Surtout, l'infrastructure n'existe pas. On ne peut pas vendre une voiture à hydrogène si les stations de recharge ne sont que dans quelques laboratoires universitaires.
Et puis, il y a le vrai concurrent qui émerge : la batterie lithium-ion. Elon Musk fonde Tesla en 2003. La Roadster électrique arrive en 2008. Les batteries progressent vite, la recharge par câble est simple à comprendre, et l'infrastructure électrique existe partout. L'hydrogène perd du terrain dans le débat public. Plusieurs constructeurs réduisent ou abandonnent leurs programmes FCEV entre 2005 et 2010.
La première voiture à hydrogène de série : Toyota Mirai (2014)
Ce qui distingue cette décennie des précédentes, c'est qu'au moins deux constructeurs tiennent bon. Toyota et Hyundai continuent de financer et d'améliorer leur technologie pile à combustible. Les résultats techniques s'accumulent : durabilité améliorée, coût du platine réduit, réservoirs carbone validés à 700 bars.
En décembre 2014, Toyota lance commercialement la Mirai au Japon. C'est la première voiture à pile à combustible hydrogène produite en série et vendue à des particuliers. Pas un prototype, pas une flotte de démonstration : une vraie voiture, avec un numéro de châssis, vendue chez des concessionnaires, avec une garantie constructeur. La première année, 700 exemplaires. Hyundai suit en 2018 avec le Nexo.

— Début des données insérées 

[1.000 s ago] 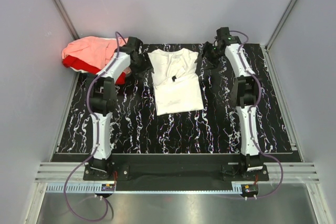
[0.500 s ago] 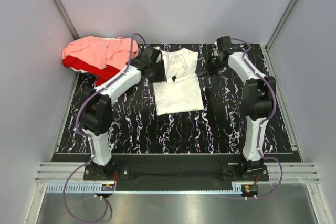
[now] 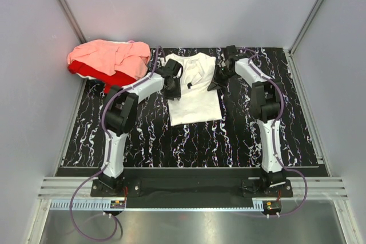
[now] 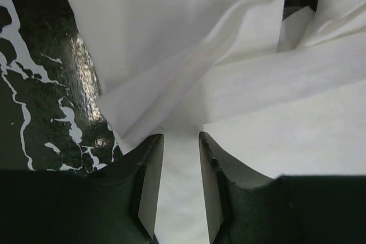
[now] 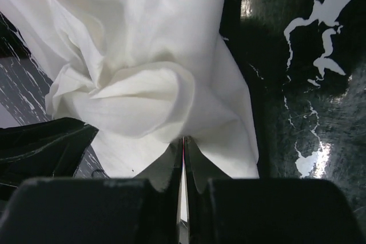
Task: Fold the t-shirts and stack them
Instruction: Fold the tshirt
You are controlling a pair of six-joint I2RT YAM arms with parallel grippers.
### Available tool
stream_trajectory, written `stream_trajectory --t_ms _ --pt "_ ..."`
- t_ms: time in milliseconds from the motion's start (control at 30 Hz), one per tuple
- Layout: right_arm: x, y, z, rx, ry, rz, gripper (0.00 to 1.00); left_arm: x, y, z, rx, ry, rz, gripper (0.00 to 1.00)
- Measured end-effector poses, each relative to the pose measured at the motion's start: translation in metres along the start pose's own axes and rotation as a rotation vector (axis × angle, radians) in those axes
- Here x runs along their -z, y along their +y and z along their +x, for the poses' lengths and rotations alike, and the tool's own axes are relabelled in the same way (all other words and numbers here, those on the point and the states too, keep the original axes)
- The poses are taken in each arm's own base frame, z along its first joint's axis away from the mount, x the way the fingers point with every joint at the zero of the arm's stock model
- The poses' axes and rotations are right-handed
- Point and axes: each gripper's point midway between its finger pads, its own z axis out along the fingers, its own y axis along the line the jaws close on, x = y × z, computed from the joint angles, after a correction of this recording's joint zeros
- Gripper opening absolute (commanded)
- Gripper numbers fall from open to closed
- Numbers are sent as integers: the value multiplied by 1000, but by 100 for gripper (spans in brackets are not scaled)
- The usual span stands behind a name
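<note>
white cloth fills both of my wrist views. the white soft-cloth t-shirt [image 3: 194,98] lies in the middle of the far half of the black white-veined marble-pattern table [image 3: 171,141], and i am on its far end from both sides. my left gripper [image 4: 180,141] sits at the shirt's left shoulder edge, jaws narrow, with a fold of the white cloth running into the gap between the fingers [image 4: 150,181] and filling it, so i have it pinched. my right gripper [image 5: 183,144] is at the shirt's right shoulder edge, jaws all but touching, with a bunched swirl of the cloth gathered right at the tips and gripped there. from above, the left gripper [image 3: 171,78] and the right gripper [image 3: 220,77] flank the collar end, while the near hem lies flat on the table.

of any chest print i see only a small black mark [image 3: 189,86] near the middle of the shirt. the red cloth t-shirt [image 3: 121,80] is mostly buried under the salmon-pink cloth t-shirt [image 3: 108,58]; both are heaped at the far left corner, partly over the table's edge, just beside my left arm. each wrist view cuts the white shirt off at its borders.

count: three t-shirts, one white, one pink, one red; two grippers; one table.
</note>
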Motion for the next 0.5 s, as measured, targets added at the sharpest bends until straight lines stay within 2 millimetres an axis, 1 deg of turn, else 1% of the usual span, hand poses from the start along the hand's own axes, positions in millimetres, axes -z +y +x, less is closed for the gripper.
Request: stream_trajectory --t_ms 167,233,300,333,367,400,467,500 --pt "-9 2 -18 12 -18 13 9 -5 2 -17 -9 -24 -10 37" --pt "-13 3 -29 15 -29 15 9 -7 6 -22 -6 -23 -17 37" --pt "-19 5 -41 20 -46 14 12 -9 14 -34 3 -30 -25 36" --pt "-23 5 -49 21 -56 12 16 -10 19 -43 13 -34 -30 33" --pt "-27 6 -56 20 -68 5 26 -12 24 -55 26 -50 -32 33" --pt "-29 7 -63 17 -80 -4 35 -13 29 -66 37 -64 -30 35" --pt "-29 9 -73 10 -96 -30 48 -13 42 -79 55 -86 -37 51" --pt "-28 6 -73 3 -93 -31 56 -10 50 -84 65 -97 -41 55"
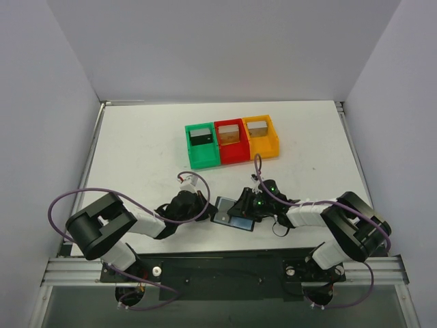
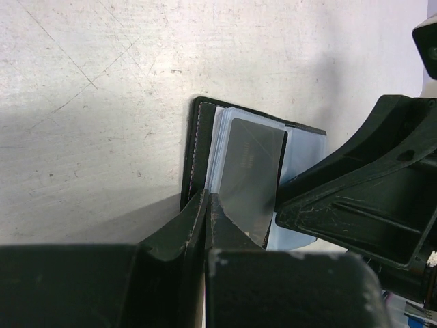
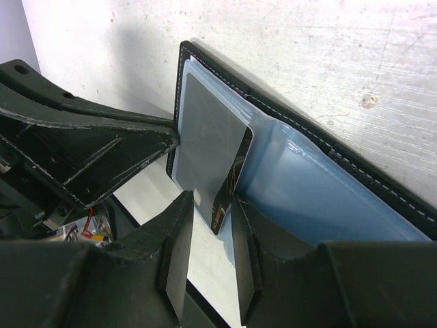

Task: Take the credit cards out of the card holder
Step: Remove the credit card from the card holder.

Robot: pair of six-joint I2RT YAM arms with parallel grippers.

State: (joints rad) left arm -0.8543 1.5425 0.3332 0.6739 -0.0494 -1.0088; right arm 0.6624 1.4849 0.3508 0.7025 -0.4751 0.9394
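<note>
Down at the near edge of the table (image 1: pixel 136 150), between the two arms, the card holder (image 1: pixel 227 212) lies opened flat with its clear sleeves facing up. As I read it, the job is at its first extraction. One card (image 3: pixel 208 137) stands tipped partly out of its sleeve, not yet free, and I can't make out whether more cards sit in the other sleeves.

The left claw (image 2: pixel 206 199) is pinched tight on the holder's black stitched edge, which looks meant to anchor it. The right claw (image 3: pixel 212 201) has its fingers on either side of the card's lower corner, set narrow. Whether they actually bite the card I cannot tell.

Both arms reach low and inward, forearms close to the table. Their wrists angle toward each other, so the claws meet nose to nose over the holder. What's left, I'd say, is to draw this card clear and then go through the remaining sleeves.
</note>
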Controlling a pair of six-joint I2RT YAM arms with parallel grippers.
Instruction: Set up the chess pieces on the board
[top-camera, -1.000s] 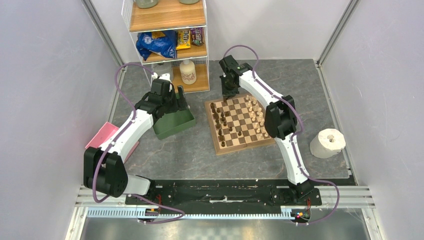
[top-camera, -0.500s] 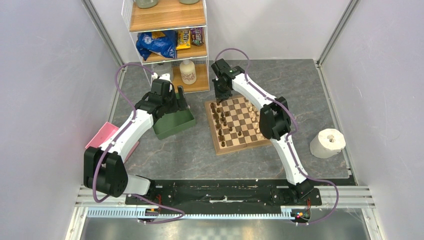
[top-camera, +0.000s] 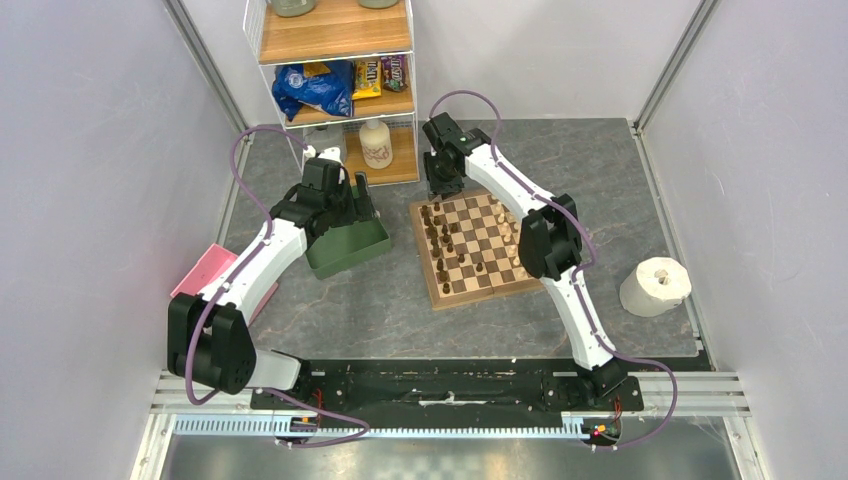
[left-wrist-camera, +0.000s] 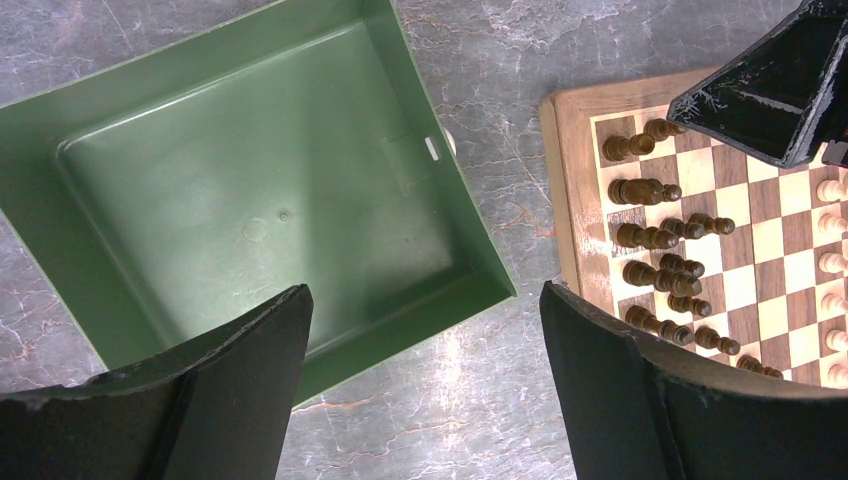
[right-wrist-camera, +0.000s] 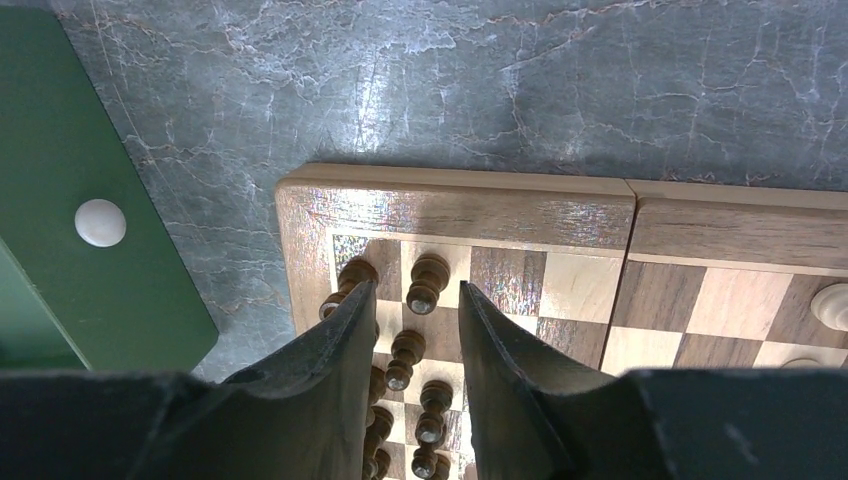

Ce moment de 2014 est un point de bascule symbolique. Cent cinquante ans après Jules Verne, quarante-huit ans après l'Electrovan de GM, vingt ans après les premières annonces des années 1990, une voiture à hydrogène est enfin dans la rue, vendue à des clients ordinaires.
Là où on en est
Les deux décennies qui séparent l'Electrovan de la Mirai n'ont pas été perdues. Elles ont permis de résoudre les problèmes qui bloquaient réellement la commercialisation : durabilité des membranes, sécurité des réservoirs haute pression, miniaturisation des stacks. Ce qui restait ouvert en 2014, et qui reste partiellement ouvert aujourd'hui, c'est l'infrastructure.
L'histoire de l'hydrogène comme carburant, c'est l'histoire d'une technologie prête à plusieurs reprises mais sans contexte économique et réglementaire pour se déployer. Ce contexte est peut-être en train de se construire — enfin. Mais l'histoire enseigne aussi la prudence : les faux départs ont été nombreux. Cette fois, les sommes investies et les engagements réglementaires sont d'un autre ordre. C'est peut-être la différence.